# Exercise:
Filter the data for lines with the word "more", then copy every line so identified.

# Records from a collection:
%%

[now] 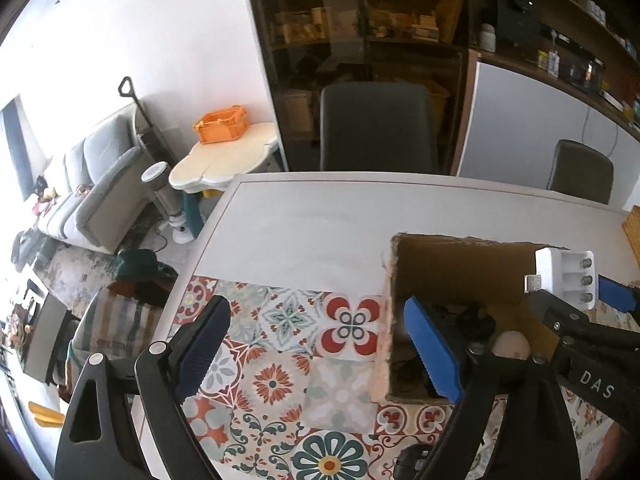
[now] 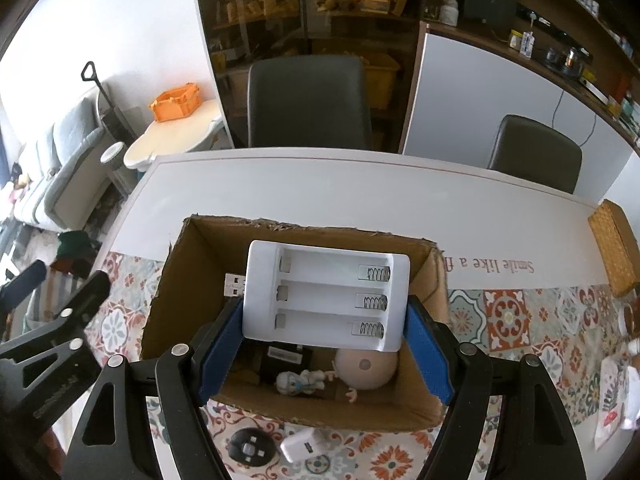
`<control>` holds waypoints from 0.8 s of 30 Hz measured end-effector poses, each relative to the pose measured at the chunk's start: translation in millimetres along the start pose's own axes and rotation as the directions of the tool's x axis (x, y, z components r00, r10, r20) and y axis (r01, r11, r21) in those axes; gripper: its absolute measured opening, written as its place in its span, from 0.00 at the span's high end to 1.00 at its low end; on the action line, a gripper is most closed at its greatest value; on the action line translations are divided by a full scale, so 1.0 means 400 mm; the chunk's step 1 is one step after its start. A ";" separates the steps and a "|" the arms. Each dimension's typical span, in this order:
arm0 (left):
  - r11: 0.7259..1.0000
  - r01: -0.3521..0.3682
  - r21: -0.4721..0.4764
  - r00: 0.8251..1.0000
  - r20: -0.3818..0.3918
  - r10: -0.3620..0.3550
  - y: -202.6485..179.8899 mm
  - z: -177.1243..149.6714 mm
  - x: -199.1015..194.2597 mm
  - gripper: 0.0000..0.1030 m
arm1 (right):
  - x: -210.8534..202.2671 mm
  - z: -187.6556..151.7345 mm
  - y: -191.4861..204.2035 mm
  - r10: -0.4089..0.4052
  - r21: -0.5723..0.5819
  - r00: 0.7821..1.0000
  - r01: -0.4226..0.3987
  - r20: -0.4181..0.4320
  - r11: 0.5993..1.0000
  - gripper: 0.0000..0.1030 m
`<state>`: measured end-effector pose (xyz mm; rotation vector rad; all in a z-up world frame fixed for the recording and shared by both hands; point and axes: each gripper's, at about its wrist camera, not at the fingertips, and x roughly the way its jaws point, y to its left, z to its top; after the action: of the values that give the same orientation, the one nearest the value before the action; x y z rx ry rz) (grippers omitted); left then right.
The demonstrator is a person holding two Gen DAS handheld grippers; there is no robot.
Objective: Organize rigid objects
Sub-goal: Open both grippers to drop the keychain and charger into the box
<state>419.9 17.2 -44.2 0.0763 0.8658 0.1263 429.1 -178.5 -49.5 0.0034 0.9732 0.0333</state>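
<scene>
Right gripper (image 2: pixel 325 344): clamped on white battery charger (image 2: pixel 326 300), held above the box.
Left gripper (image 1: pixel 316 348): jaws wide, empty, beside box.
Cardboard box (image 2: pixel 188 280): doll (image 2: pixel 344 376), black item.

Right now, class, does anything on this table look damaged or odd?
Yes: the cardboard box has ragged, torn top edges, as if its flaps were ripped off. Otherwise nothing stands out; the right tongs hold a white battery charger over it.

A home living-dining room: grey sofa (image 1: pixel 92 184), dining table (image 1: pixel 320 216), cluttered shelves (image 1: pixel 360 24).
</scene>
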 end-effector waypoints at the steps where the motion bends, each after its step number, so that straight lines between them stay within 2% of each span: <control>1: 1.000 0.001 -0.005 1.000 -0.001 -0.001 0.003 -0.002 0.002 0.13 | 0.006 0.001 0.004 -0.001 -0.003 1.000 0.001 -0.004 1.000 0.25; 12: 1.000 0.009 -0.029 1.000 0.000 -0.009 0.014 -0.042 -0.005 0.13 | 0.018 -0.022 0.003 0.004 0.014 1.000 -0.004 -0.025 1.000 0.19; 24: 0.997 0.064 -0.036 0.996 0.063 -0.061 0.012 -0.118 -0.120 0.11 | -0.140 -0.099 -0.021 0.026 0.029 0.992 -0.030 0.122 0.999 0.19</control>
<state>352.7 15.8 -38.1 0.0170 0.8028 0.0815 365.1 -189.0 -25.5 0.0474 0.8516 0.0432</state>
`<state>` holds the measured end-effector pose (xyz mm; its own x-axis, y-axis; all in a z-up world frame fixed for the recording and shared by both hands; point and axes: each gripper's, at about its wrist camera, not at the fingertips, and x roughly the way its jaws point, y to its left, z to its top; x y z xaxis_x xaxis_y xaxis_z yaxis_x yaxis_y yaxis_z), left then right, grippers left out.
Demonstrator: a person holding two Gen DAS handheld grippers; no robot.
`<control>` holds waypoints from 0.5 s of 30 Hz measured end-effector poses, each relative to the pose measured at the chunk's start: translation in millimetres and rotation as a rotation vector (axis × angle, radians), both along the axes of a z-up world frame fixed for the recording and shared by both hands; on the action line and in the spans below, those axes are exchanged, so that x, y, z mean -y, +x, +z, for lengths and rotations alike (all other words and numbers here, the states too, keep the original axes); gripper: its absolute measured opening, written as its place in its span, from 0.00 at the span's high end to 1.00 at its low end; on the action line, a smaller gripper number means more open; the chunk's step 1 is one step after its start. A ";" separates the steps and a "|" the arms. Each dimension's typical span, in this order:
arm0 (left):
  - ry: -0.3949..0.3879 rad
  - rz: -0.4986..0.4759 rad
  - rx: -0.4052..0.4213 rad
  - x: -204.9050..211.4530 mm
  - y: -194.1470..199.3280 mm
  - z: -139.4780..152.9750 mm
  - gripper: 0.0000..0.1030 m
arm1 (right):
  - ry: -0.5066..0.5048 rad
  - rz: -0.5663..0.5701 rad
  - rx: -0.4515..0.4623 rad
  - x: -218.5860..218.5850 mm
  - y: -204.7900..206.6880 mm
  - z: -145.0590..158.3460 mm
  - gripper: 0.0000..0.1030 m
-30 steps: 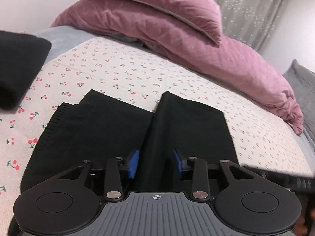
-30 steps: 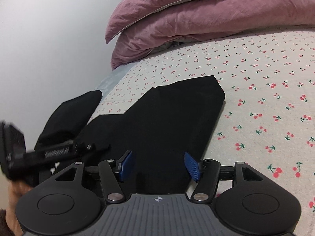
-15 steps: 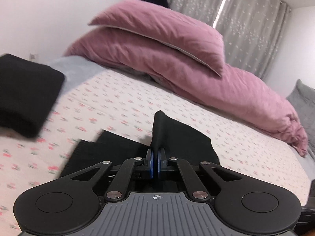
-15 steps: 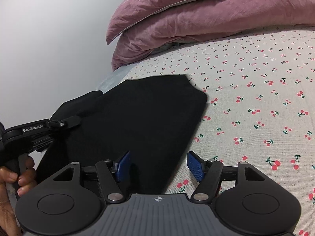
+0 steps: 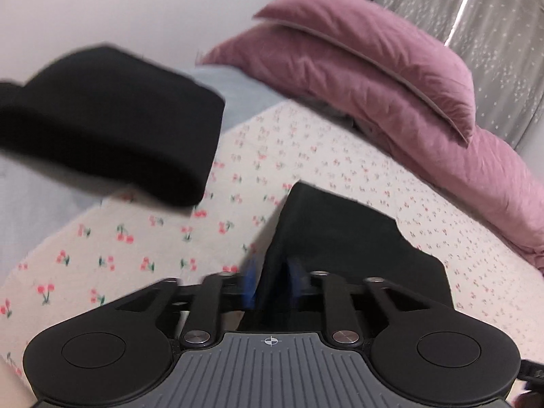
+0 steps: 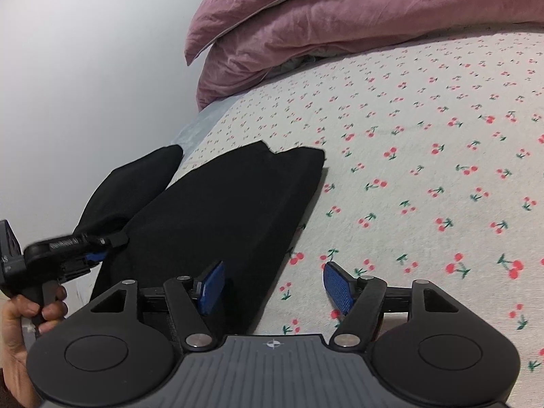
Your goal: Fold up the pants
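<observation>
The black pants lie folded lengthwise on the cherry-print sheet. In the left wrist view a raised fold of the pants stands between the blue pads of my left gripper. Its jaws are opening, and the blurred pads stand a little off the cloth. From the right wrist view the left gripper sits at the pants' near left side, held by a hand. My right gripper is open over the pants' near right edge and grips nothing.
A folded black garment lies left of the pants near the wall, also seen from the right wrist. Pink pillows are stacked at the head of the bed, with a grey curtain behind. Bare sheet stretches to the right.
The left gripper shut on a fold of the pants, carried it leftward, and its jaws have now parted. The two legs now lie on each other. The right gripper stayed put.
</observation>
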<state>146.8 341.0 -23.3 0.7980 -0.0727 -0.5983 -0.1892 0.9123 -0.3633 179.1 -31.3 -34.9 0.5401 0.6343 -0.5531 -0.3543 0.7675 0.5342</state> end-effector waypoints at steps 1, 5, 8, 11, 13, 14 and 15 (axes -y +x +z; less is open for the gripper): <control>-0.012 -0.009 0.017 -3.8 -1.6 2.3 0.47 | -0.005 0.006 -0.002 -1.5 0.5 -0.7 0.35; -0.030 -0.092 0.012 -14.2 9.8 2.1 0.31 | 0.009 0.003 -0.031 0.9 3.6 -3.0 0.35; -0.125 -0.165 -0.063 -26.4 27.7 -11.5 0.31 | 0.069 -0.004 -0.072 3.9 7.5 -4.5 0.34; -0.239 -0.200 -0.119 -37.9 43.7 -28.9 0.36 | 0.129 -0.004 -0.116 3.7 10.8 -8.8 0.35; -0.300 -0.229 -0.111 -42.7 50.9 -37.5 0.37 | 0.148 -0.007 -0.134 1.1 13.4 -11.4 0.38; -0.321 -0.241 -0.105 -43.2 53.0 -40.6 0.38 | 0.154 -0.010 -0.139 -0.9 15.5 -12.6 0.41; -0.345 -0.252 -0.103 -44.1 56.1 -43.5 0.41 | 0.158 -0.014 -0.143 -2.5 16.7 -12.9 0.43</control>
<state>202.8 385.1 -66.8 0.6671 -0.4673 -0.5802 -0.0273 0.7629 -0.6459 195.8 -28.7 -47.9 0.4722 0.7126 -0.5189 -0.2562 0.6741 0.6927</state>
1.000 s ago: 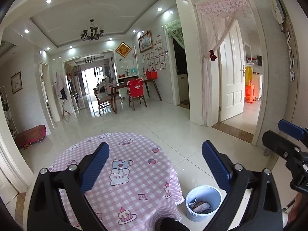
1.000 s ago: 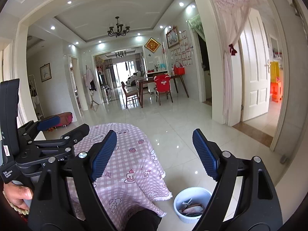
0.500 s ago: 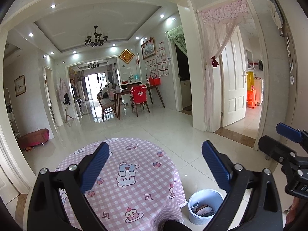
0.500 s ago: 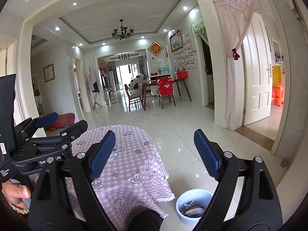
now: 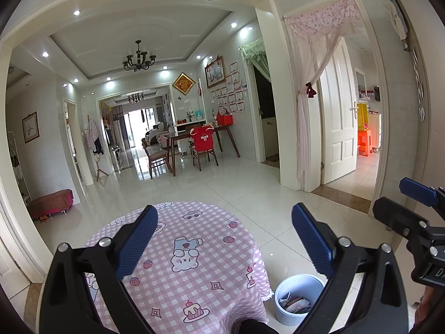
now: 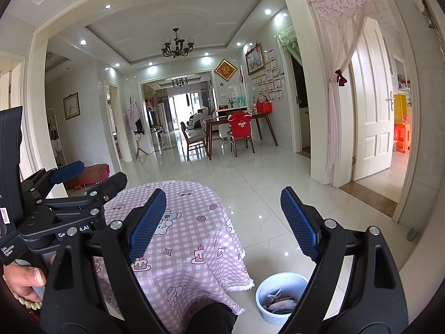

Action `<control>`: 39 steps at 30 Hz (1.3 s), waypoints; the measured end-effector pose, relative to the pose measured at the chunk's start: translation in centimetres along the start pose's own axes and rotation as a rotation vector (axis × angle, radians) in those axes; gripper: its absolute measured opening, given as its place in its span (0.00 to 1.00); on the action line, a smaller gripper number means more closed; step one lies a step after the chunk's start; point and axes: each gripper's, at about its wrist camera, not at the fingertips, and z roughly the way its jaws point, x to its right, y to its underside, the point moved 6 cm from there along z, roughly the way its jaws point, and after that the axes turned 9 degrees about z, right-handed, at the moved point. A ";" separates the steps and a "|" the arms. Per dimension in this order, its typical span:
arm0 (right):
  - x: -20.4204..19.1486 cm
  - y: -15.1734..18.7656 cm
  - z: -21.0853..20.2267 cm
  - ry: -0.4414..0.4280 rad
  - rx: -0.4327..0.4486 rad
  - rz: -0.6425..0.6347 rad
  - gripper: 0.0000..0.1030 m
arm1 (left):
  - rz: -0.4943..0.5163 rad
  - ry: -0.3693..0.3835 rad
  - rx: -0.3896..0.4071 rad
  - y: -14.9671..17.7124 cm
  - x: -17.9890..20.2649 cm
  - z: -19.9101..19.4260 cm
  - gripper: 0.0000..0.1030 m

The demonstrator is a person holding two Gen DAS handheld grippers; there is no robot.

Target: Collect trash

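Both tongs (image 5: 222, 239) (image 6: 222, 217) raised higher, open, bin (image 5: 299, 299) below

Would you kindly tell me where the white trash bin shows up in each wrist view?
Left wrist view: trash bin sits bottom right of centre, on the floor beside the pink checked tablecloth.
Right wrist view: bottom right of centre too, at.
Shared landmark: the red-covered chair.

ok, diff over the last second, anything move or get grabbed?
Both cameras tilted up a little: table and trash bin slid lower in frame. Nothing grabbed or released. Left gripper and right gripper stay open and empty; bin still on the floor beside the table, trash inside.
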 end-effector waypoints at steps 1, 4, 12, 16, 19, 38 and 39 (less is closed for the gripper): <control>0.0 0.0 0.0 0.000 0.000 0.000 0.81 | -0.001 0.000 0.000 -0.1 0.0 0.0 0.92; 0.0 0.0 0.0 0.000 -0.001 -0.001 0.81 | 0.001 0.000 -0.001 -0.1 0.0 0.0 0.92; 0.1 0.0 0.1 -0.002 -0.004 0.003 0.81 | 0.000 0.003 0.002 -0.2 -0.1 -0.2 0.92; 0.2 0.0 0.1 -0.002 -0.005 0.002 0.81 | 0.000 0.006 0.001 -0.1 -0.2 -0.2 0.92; 0.2 0.0 0.1 -0.002 -0.005 0.004 0.81 | 0.001 0.007 0.004 -0.1 -0.2 -0.3 0.92; 0.4 0.5 0.2 -0.001 -0.012 0.009 0.82 | 0.007 0.018 -0.001 0.4 -0.3 -0.4 0.92; 0.4 0.5 0.2 -0.001 -0.012 0.009 0.82 | 0.007 0.018 -0.001 0.5 -0.3 -0.4 0.92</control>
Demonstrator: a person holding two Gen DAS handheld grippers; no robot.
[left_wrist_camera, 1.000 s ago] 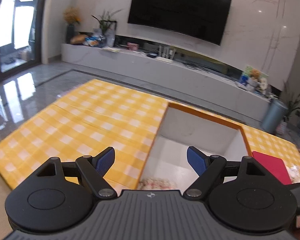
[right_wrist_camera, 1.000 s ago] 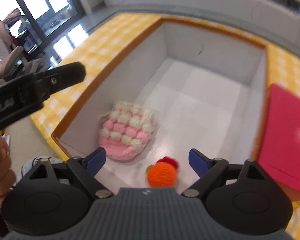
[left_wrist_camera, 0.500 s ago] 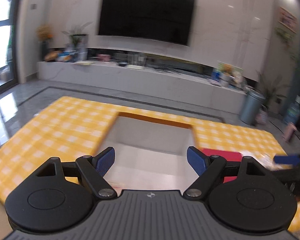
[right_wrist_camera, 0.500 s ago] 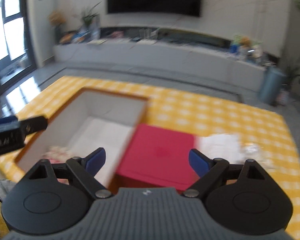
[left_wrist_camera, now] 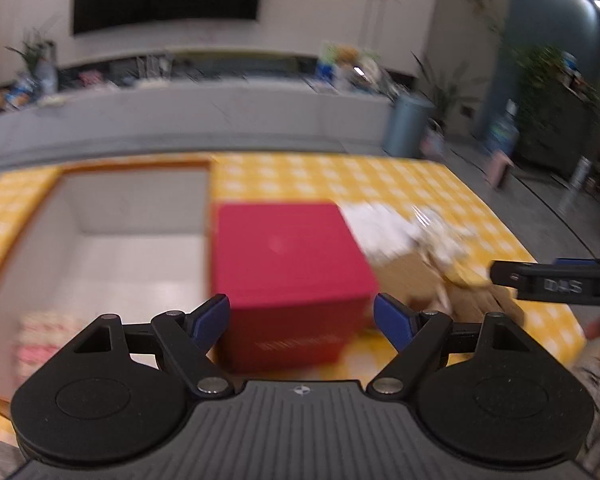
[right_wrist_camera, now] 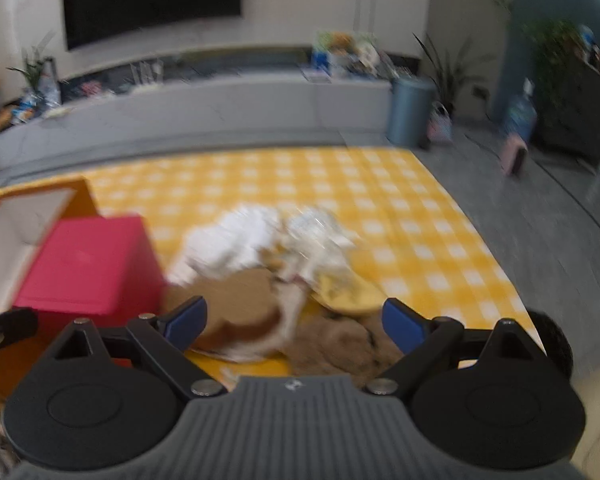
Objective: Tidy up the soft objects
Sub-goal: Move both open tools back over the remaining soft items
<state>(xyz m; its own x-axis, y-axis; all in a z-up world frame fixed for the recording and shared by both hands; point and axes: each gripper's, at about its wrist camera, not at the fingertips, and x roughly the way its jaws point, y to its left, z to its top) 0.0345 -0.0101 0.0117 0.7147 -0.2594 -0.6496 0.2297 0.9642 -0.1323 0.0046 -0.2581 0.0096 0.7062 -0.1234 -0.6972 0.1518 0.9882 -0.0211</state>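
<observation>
Both pictures are blurred, so small details are hard to read.

In the left wrist view, the left claw [left_wrist_camera: 302, 318] sits at the lower centre of the frame, its two blue-tipped fingers spread wide with nothing between them. Behind it stands a red box [left_wrist_camera: 288, 256], closed, on the bench [left_wrist_camera: 380, 178] with the yellow and white checked cloth. To the left of the red box, touching or just beside it, is an open white box [left_wrist_camera: 140, 216] with an orange rim. In the lower left of this white box lies a pink and white knitted thing [left_wrist_camera: 40, 340], on the floor of the box. To the right of the red box is a pile of soft things [left_wrist_camera: 412, 248], white on top and brown below; I cannot tell the single pieces. At the right edge of the frame a black finger of the other claw shows above this pile.

In the right wrist view, the right claw [right_wrist_camera: 294, 318] is also wide apart and holds nothing. It hovers over the pile [right_wrist_camera: 276, 276] at the centre of the frame: white fluffy pieces at the back, brown pieces in front, a yellow piece to the right. The red box [right_wrist_camera: 88, 264] stands in the left part of the frame, and the corner of the white box [right_wrist_camera: 20, 216] shows at the far left.
</observation>
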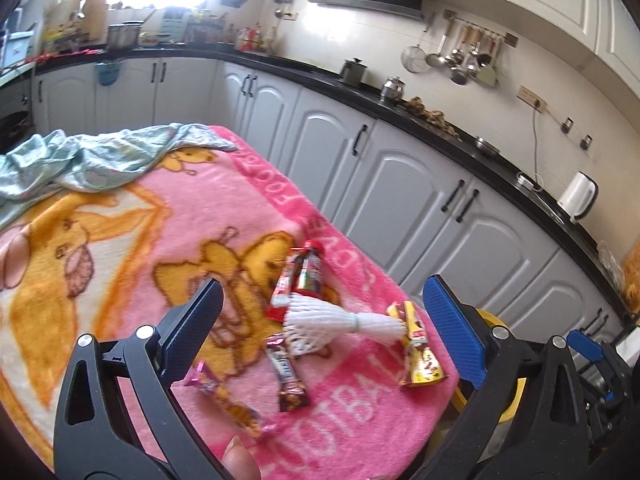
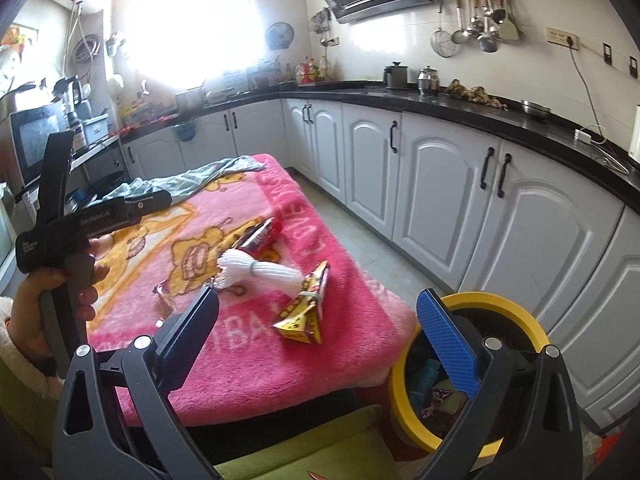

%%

# Finished exercise:
`<control>` holds waypoints from 0.5 s of 30 Hz measured end-effector poses, each relative to the pose measured at the chunk's start: translation in millimetres and rotation as a rotation vector (axis × angle, radians), both along the axes of a z-up world frame fixed for the recording and shared by both hands; on the action line and in the spans below, those axes are exchanged, so that x, y, z mean -y, +x, +z, for lengths and rotations alike (all other words and numbers here, the states too, keep the original axes); gripper: its absolute measured opening, written as its place in its span, from 0.00 at the span's high end to 1.00 at its low end; on the action line, a smaller gripper number means more open; the chunk's step 1 is one step after its start. A ";" separates the steps and a "|" the arms. Each dimension's typical span, in this order:
Action `<control>`: 39 steps at 30 Hz (1.3 s), waypoints; the measured end-effector pose, relative to the pose measured at the chunk's start: translation in centimetres along the start pose's own axes and rotation as a rotation vector (axis × angle, radians) in those axes; gripper: its absolute measured opening, given as its place in its span (0.00 to 1.00); on the action line, a smaller gripper number means more closed; step one lies a step after the chunk's start; point and axes: each gripper's, at about its wrist camera, not at the fingertips, and z roughly the way its jaws point, x to its right, y to its underside, the point moved 6 cm from there along z, roughly the way its jaws point, and after that the axes turned 9 degrees about z, right-handed, at the moved point. A ";" separates the steps and a "|" the arms. Per dimension in this order, its typical span:

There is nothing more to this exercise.